As outbreaks of “crazy sickness” continue to afflict Nicaraguan Miskitu towns and villages, we revisit the story of the Goblins -Duendes- of the Wild, or Duhindu of Kambla, or how the community overcame their first case of this “culture-bound syndrome,” blamed on the dark supernatural forces out of the wild bush.
The Duhindu (Wild Goblins) of Kambla
A Miskitu story, translated from Legends and Stories of Nicaragua, and edited by Jack Eidt
Many years ago, before Kambla became a populated town near the Nicaraguan Miskitu capital of Bilwi (Puerto Cabezas) on the Atlantic Coast, people still did not know anything about medicinal plants. There were no healers and sukias (traditional bush doctors) at that time, but many duhindu (duendes in Spanish, or goblins or some call it the ‘dwarf”) lived there. They lived in the bush, away from people’s houses. Only at night they went out making noise and whistling to call people.

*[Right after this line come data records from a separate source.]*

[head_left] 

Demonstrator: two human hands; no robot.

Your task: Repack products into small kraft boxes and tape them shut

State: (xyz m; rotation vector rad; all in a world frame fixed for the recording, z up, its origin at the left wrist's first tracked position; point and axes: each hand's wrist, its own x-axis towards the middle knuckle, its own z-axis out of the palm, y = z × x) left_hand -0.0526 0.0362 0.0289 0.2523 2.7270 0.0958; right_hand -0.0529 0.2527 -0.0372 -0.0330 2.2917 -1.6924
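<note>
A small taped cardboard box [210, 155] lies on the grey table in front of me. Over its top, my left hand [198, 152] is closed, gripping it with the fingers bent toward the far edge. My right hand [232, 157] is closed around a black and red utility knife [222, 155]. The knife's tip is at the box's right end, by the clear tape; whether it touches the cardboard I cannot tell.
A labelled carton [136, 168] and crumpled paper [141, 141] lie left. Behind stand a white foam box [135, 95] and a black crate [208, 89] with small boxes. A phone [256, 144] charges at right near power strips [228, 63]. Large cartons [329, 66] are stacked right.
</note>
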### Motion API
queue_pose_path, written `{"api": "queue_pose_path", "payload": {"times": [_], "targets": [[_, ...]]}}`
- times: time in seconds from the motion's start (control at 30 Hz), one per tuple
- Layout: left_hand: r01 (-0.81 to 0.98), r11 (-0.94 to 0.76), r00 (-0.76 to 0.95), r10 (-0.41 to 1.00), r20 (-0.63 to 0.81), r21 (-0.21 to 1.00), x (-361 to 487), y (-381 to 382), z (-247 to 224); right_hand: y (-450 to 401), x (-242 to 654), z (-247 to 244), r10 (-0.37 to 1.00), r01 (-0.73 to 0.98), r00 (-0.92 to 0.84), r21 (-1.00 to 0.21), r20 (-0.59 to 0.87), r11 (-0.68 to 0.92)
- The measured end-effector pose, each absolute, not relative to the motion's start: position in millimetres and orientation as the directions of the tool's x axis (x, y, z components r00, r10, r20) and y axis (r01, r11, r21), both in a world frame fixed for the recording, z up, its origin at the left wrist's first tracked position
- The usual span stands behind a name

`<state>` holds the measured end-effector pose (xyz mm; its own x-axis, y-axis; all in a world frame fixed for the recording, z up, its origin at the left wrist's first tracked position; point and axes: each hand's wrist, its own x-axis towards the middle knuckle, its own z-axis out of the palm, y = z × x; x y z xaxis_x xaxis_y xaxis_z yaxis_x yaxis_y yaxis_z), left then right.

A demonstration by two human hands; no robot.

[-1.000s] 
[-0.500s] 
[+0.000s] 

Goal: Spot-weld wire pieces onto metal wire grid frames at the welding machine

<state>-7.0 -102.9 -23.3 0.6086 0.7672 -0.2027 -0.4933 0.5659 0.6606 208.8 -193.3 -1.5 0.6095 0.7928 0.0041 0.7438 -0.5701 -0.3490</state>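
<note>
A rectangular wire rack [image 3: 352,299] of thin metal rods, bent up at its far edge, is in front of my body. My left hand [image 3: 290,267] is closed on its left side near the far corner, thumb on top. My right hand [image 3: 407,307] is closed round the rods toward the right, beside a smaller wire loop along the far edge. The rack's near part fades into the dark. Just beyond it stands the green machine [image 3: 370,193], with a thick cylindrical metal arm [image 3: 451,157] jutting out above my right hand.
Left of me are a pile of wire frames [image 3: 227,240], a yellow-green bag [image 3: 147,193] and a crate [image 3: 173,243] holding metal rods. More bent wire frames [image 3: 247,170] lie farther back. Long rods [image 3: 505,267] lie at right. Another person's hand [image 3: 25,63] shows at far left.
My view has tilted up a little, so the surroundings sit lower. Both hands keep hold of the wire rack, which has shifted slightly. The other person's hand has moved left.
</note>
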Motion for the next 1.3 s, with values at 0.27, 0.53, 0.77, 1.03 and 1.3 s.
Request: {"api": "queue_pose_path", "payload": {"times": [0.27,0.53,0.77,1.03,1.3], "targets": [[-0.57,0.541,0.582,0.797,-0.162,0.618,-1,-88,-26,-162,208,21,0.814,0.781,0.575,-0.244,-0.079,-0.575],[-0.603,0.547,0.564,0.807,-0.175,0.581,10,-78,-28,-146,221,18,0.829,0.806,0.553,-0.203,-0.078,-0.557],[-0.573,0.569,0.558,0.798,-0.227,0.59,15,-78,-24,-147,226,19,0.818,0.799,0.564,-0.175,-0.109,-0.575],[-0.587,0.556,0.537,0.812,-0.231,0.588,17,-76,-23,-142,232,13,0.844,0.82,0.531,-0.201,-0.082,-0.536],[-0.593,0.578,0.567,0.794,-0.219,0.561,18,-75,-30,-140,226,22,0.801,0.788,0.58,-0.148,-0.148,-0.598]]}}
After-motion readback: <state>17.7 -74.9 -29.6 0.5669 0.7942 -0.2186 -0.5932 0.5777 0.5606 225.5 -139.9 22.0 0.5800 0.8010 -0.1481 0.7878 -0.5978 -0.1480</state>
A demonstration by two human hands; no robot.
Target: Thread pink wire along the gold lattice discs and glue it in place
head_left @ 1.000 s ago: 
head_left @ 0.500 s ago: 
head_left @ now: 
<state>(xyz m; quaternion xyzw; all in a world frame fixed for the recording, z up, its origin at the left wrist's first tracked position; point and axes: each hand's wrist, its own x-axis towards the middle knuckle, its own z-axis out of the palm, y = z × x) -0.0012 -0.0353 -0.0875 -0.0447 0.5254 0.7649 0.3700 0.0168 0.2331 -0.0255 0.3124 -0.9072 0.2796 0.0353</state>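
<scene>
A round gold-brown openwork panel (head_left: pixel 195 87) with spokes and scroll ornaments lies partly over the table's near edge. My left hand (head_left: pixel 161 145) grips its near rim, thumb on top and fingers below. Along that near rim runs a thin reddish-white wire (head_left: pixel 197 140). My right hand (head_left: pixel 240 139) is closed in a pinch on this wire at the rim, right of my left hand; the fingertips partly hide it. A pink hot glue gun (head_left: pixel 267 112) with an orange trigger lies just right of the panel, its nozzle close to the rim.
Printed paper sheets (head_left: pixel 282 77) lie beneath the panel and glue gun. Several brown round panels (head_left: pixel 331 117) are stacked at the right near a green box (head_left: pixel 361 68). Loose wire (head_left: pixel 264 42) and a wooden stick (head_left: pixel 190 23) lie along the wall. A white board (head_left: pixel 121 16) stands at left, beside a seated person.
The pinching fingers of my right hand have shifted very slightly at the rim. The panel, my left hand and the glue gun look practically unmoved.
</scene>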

When there was enough of a moon, they could be spotted among the trees looking like little men or dwarfs. Once in a while they would grab a horse to ride it. They would not let it rest for a minute and the next day they would find the poor horse ridden to death.
One day a young man disappeared from the community. His mother searched everywhere but could not find him. She lamented, going door-to-door in the village asking everyone if they had seen him, but nobody knew anything about the young man.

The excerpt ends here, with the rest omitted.